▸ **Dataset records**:
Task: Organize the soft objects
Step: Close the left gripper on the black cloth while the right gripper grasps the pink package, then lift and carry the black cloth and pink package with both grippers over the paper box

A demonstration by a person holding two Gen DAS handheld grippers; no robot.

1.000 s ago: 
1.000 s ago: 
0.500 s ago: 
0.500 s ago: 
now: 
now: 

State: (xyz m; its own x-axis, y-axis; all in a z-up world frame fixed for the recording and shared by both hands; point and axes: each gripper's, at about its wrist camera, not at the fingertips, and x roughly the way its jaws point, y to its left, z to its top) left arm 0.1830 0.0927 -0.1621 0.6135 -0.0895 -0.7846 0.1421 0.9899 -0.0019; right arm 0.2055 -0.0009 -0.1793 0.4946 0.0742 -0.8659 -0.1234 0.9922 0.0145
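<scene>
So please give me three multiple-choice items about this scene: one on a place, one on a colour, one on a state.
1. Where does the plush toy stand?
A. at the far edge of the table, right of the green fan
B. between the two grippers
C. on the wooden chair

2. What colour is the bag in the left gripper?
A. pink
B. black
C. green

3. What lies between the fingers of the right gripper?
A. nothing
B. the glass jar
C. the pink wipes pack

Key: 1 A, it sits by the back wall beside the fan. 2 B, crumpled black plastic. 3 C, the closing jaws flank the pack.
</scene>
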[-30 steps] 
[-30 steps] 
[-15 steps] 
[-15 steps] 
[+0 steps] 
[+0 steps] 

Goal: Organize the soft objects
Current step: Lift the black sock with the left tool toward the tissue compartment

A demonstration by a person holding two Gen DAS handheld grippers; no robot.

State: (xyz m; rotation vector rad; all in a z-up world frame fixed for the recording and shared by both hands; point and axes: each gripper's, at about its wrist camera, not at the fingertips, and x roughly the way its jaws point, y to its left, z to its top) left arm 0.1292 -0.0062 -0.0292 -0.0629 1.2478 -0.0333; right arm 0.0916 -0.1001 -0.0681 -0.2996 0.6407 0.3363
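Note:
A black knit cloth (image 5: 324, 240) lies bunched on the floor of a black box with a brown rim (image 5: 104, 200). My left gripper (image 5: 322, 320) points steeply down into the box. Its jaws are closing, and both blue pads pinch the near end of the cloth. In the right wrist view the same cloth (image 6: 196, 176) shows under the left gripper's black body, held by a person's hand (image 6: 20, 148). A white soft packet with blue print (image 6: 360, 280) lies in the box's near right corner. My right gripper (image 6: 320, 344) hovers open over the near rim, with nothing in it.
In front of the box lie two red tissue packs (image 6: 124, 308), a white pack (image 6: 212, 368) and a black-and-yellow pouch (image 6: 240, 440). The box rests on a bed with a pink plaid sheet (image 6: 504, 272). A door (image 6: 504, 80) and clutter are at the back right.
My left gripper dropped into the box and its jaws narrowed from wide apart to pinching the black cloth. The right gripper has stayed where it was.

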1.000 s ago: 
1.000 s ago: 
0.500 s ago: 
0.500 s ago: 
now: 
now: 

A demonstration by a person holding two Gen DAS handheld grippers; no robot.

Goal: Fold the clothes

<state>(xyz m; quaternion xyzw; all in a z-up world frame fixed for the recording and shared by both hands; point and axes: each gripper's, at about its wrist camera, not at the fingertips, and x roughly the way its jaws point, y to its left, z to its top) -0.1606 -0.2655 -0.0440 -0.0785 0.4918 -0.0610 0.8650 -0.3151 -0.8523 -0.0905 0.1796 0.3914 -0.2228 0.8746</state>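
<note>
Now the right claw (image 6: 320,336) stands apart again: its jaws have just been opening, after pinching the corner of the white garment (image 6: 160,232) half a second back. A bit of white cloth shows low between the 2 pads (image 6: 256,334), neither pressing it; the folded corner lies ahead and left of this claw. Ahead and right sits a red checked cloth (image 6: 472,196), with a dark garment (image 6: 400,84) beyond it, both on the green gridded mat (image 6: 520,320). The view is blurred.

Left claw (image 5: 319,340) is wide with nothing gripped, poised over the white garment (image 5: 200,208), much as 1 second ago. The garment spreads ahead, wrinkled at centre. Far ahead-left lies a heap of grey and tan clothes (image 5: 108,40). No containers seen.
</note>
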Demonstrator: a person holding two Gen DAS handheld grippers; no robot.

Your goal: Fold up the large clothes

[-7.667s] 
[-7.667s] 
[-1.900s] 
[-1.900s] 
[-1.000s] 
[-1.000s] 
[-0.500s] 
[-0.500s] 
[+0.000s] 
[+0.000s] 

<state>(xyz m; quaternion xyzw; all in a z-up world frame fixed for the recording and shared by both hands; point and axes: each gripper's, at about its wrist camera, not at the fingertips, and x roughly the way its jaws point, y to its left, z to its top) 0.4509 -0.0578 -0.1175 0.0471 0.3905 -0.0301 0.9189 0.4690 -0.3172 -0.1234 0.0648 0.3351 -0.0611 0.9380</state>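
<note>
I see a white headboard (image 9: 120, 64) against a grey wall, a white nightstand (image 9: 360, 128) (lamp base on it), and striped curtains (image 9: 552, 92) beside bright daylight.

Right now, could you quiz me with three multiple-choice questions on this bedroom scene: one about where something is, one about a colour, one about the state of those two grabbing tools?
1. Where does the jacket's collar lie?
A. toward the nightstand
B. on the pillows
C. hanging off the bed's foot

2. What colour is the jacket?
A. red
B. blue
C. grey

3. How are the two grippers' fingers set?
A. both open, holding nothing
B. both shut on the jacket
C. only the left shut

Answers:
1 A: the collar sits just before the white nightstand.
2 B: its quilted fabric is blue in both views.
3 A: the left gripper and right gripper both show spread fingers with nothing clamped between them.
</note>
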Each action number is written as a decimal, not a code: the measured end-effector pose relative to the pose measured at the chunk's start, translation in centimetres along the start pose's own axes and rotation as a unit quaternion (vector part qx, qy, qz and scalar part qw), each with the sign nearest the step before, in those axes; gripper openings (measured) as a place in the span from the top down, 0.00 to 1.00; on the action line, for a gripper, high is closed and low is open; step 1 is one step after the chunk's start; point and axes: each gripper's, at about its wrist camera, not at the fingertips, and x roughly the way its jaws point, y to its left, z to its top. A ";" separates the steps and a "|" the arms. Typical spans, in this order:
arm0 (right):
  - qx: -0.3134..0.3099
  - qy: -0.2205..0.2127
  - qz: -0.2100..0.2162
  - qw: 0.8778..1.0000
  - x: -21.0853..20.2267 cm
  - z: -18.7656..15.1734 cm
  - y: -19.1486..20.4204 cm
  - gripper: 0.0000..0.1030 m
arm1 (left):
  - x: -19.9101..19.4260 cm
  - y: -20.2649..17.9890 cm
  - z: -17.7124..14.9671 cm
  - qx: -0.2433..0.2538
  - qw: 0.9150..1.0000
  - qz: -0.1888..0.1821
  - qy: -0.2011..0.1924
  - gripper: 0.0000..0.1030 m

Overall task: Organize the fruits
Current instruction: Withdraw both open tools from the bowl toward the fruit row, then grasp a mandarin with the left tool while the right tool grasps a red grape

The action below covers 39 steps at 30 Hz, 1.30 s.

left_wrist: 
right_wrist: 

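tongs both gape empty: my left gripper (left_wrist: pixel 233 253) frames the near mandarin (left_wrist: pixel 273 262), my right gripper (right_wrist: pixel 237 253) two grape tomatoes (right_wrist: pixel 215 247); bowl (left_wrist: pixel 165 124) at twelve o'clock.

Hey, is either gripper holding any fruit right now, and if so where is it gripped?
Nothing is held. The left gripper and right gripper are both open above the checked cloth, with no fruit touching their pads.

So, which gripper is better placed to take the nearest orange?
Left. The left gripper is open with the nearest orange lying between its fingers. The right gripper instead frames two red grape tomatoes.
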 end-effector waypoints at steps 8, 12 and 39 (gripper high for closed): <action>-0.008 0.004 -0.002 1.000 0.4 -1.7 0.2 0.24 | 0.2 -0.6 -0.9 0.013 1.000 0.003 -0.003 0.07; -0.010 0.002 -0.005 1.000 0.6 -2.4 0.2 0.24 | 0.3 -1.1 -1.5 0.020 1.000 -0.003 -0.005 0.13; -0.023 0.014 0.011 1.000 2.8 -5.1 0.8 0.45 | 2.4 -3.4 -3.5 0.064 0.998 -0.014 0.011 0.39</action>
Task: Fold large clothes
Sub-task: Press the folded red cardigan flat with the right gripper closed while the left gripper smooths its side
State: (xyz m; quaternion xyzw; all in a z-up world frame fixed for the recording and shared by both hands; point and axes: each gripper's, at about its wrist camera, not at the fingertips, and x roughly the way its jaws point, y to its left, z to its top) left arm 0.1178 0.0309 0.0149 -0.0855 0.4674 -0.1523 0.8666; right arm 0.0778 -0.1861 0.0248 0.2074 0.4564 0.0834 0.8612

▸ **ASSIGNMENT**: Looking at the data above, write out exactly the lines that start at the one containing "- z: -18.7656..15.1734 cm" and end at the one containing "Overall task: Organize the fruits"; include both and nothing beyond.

▸ **RESULT**:
  - z: -18.7656..15.1734 cm
  - y: -19.1486..20.4204 cm
  - gripper: 0.0000..0.1030 m
arm1 (left):
  - x: -19.9101..19.4260 cm
  - y: -20.2649..17.9890 cm
  - z: -17.7124..14.9671 cm
  - qx: -0.2433..0.2538
  - qw: 0.9150..1.0000
  - qz: -0.1888..0.1821
  - qy: -0.2011..0.1924
  - gripper: 0.0000..0.1030 m

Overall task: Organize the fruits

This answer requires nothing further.